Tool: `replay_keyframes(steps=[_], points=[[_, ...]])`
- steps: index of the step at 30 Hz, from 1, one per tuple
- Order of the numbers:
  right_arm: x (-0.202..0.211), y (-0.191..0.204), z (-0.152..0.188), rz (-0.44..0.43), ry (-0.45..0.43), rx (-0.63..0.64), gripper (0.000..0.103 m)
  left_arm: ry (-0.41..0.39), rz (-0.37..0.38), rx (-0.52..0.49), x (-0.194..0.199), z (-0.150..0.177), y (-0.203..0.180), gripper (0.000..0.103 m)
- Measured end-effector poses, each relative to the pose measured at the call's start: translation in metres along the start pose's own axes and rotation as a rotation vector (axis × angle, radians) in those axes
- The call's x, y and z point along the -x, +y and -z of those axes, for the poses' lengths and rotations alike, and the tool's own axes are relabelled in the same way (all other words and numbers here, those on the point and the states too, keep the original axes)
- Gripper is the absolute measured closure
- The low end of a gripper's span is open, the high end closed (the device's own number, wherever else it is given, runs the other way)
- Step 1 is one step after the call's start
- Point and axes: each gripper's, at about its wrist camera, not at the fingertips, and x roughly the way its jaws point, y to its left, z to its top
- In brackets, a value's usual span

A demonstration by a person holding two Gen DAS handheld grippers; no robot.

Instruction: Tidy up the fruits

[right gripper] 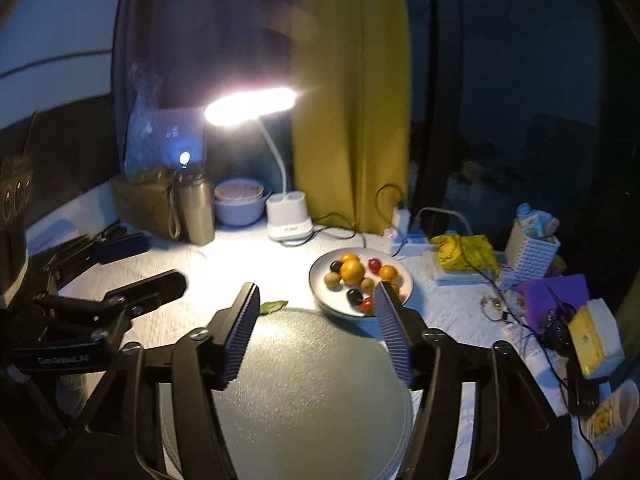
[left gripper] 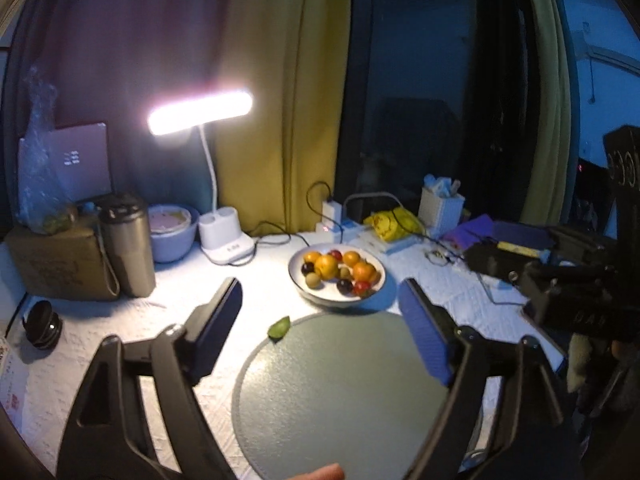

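Observation:
A white bowl [left gripper: 318, 299] [right gripper: 319, 276] sits in the lamp light, holding oranges [left gripper: 326, 266] [right gripper: 352, 272], dark plums, small red fruits and brownish-green ones. In front of it lies a round grey-green mat [left gripper: 332, 392] [right gripper: 304, 380] with nothing on it. A green leaf [left gripper: 279, 327] [right gripper: 273, 306] rests at the mat's far left edge. My left gripper [left gripper: 324, 322] hovers above the mat, open and holding nothing. My right gripper [right gripper: 316, 304] is also open and holds nothing, its right finger in front of the bowl's near side. Each gripper shows at the edge of the other's view.
A lit desk lamp [left gripper: 200, 112] stands behind the bowl, beside a lilac bowl [left gripper: 172, 236], a metal flask [left gripper: 128, 244] and a cardboard box [left gripper: 52, 264]. To the right are a power strip with cables [left gripper: 332, 220], a yellow bag [right gripper: 464, 256] and a white basket [right gripper: 530, 252]. A camera lens [left gripper: 42, 324] lies far left.

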Motion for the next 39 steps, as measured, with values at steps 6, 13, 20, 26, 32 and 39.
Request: replay_keyframes(steps=[6, 13, 20, 26, 32, 39], points=[[0.019, -0.012, -0.004, 0.057, -0.037, -0.045, 0.028, -0.018, -0.026, 0.015, 0.007, -0.005, 0.01, 0.021], [0.014, -0.017, 0.003, 0.095, -0.019, -0.053, 0.028, -0.02, -0.025, 0.004, -0.002, -0.006, 0.01, 0.021], [0.004, -0.024, 0.006, 0.095, -0.006, -0.064, 0.028, -0.023, -0.034, -0.01, -0.01, -0.01, 0.007, 0.021], [-0.002, -0.031, 0.005, 0.095, 0.0, -0.071, 0.028, -0.015, -0.029, -0.008, -0.017, -0.011, 0.007, 0.021], [-0.005, -0.034, 0.005, 0.095, 0.003, -0.071, 0.028, -0.015, -0.021, -0.009, -0.022, -0.013, 0.007, 0.021], [-0.01, -0.037, 0.004, 0.097, 0.005, -0.073, 0.028, -0.012, -0.015, -0.01, -0.025, -0.013, 0.006, 0.021]])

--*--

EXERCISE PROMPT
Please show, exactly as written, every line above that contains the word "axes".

RESULT
- Measured end-effector poses, each relative to the pose measured at the call's start: translation in metres along the start pose's own axes and rotation as a rotation vector (axis × angle, radians) in those axes
- The call's x, y and z point along the -x, +y and -z of those axes, for the poses' lengths and rotations alike, and the tool's own axes are relabelled in the same way (all other words and numbers here, those on the point and the states too, keep the original axes)
- Point and axes: each gripper's, at about its wrist camera, not at the fingertips, and x roughly the way its jaws point, y to its left, z to its top

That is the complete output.